L'Era Glaciale 3: L'Alba dei Dinosauri: Recensione di Riccardo Balzano
Mentre Manny e la compagna Ellie aspettano un cucciolo e Diego decide di andare per la sua strada, il bradipo Sid, ritrovatosi emarginato dal gruppo, trova tre uova che costodisce amorevolemente. Una volta schiusesi, ne escono tre piccoli dinosauri, che lo credono la propria madre. Quando però arriva quella vera a riprenderseli, Sid è trascinato nel sotterraneo mondo tropicale, dove i tre amici, assieme ai due opossum Crash ed Eddie, lo seguiranno per portarlo in salvo, aiutati dalla donnola Buck.

Capitolo numero 3 e in Digital 3D, tecnica che si sta rapidamente affermando, con risultati più o meno entusiasmanti, soprattutto nel campo dell'animazione. Qui non è però indispensabile allo lo spettacolo e all'enfatizzazione dell'apparato ludico/visivo della pellicola. Questo terzo episodio pecca infatti di una squilibrata miscela di humour e azione, di buoni sentimenti ed intrattenimento: se da una parte gli sceneggiatori (quattro) hanno infarcito, come si conviene, di contenuti pedagogici ed edificanti la storia ( ancora l'amicizia, accostata al bisogno d'affetto, alla maternità e la paternità), dall'altra non hanno saputo ricreare del tutto quelle felici trovate umoristiche, quei simpatici siparietti e soprattutto quelle efficaci manovre narrative che erano i punti di forza dei primi due film. E' così che l'entralacement, l'intreccio dei due percorsi (tre se si aggiunge la bizzarra love story tra Scrat e l'antipatica compagna, Scrattina) dei protagonisti, risulta quasi paradossale: ad interessare e divertire è più lo strano caso di Squid, "mammo" improvvisato di tre cuccioli di dinosauro, che le peripezie dei compagni, lontane dall' offrire il giusto intrattenimento. Il lavoro di Carlos Saldanha (regista degli episodi precedenti e di "Robots" ) è comunque di discreta fattura, abile nel divincolarsi con brio e fantasia tecnica nel mondo dell'animazione e specificamente della computer grafica, nel giocare, divertito, con i "bestiali" (anti) eroi, non mancando di inserire spassosi intermezzi che vedono sempre lo sventurato Scrat alla prese con la nota ghianda peregrina.
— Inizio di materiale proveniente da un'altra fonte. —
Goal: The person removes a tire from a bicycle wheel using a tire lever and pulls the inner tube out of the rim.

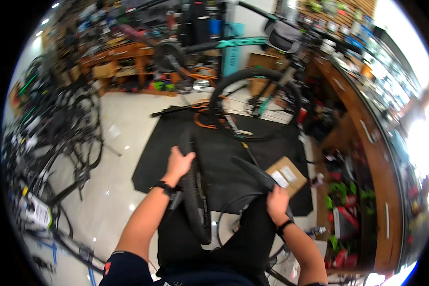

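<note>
A black knobby bicycle tyre [191, 205] stands nearly edge-on in front of my left leg. My left hand [178, 164] is closed around its upper part, fingers over the tread; whether a rim is inside it I cannot tell. In my right hand [277, 202], above my right knee, is one end of a long, flat black strip [252, 171]. The strip slants away to the upper left over the mat, and its exact kind is unclear. A thin black curved line [229, 207] loops between my legs, partly hidden by my right thigh.
A black mat [162, 148] covers the floor ahead, with a cardboard box [288, 176] on its right. Beyond stands a bicycle with a front wheel [255, 105]. Several bicycles [76, 138] crowd the left. A wooden counter [367, 128] with drawers and shelves lines the right.
</note>
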`<state>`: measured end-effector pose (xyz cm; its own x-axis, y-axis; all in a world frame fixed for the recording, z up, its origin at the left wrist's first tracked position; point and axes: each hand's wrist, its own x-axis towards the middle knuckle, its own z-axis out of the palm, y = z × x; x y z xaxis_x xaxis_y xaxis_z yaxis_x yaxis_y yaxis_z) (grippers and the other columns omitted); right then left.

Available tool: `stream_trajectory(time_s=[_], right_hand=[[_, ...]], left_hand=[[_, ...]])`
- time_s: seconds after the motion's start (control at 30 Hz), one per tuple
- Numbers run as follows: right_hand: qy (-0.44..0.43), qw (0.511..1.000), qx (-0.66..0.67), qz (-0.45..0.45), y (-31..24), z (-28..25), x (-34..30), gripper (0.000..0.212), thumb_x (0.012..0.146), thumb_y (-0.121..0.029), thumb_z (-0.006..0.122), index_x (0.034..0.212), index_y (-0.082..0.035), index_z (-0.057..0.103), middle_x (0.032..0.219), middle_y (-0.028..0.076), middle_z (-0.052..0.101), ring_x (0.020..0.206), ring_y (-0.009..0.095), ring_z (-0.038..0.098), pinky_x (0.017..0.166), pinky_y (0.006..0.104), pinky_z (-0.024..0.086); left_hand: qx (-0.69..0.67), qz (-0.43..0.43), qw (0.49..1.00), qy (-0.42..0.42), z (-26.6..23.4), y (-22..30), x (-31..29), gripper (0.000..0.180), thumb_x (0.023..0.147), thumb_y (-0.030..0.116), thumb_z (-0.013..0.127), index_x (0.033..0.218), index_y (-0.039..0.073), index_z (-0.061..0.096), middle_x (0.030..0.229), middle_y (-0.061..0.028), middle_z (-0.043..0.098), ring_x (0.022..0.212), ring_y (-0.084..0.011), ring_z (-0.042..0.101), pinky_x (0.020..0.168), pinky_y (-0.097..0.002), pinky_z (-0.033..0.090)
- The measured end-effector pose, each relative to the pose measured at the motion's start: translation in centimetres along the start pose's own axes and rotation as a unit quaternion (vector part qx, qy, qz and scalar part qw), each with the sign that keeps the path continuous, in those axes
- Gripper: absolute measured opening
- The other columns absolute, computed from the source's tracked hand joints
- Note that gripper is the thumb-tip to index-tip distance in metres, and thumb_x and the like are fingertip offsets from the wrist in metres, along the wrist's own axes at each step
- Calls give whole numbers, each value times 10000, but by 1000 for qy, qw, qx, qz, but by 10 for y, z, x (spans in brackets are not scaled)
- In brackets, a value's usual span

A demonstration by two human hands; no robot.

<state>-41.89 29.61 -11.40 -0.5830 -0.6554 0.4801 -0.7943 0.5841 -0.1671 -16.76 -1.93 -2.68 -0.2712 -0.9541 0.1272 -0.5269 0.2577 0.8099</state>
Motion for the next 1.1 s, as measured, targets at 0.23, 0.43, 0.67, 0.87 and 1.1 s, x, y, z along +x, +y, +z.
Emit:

Perde colpi invece nella pessima gestione delle new-entries, a partire dall' "eremita" e impavido Buck (spassoso ma privo di spessore psicologico) a tutta la varietà di mostruosi dinosauri del "piano di sotto". Claudio Bisio (Sid), Leo Gullotta (Manny) e Pino Insegno (Diego) si confermano come trio azzeccato per il doppiaggio italiano, convincono meno invece Roberta Lanfranchi (Ellie) e Lee Ryan (Eddie).

"L'alba dei Dinosauri" finisce quindi per valorizzare, per la terza volta, i propri personaggi (quelli vecchi, i soliti), mettendone nuovamente in luce i caratteri eterogenei e la simpatia, ma rischia, per lo scarso apporto di idee veramente nuove ed allettanti, di cacciarli nella penombra di quel che pare il triste tramonto della serie. Speriamo in ulteriore "disgelo".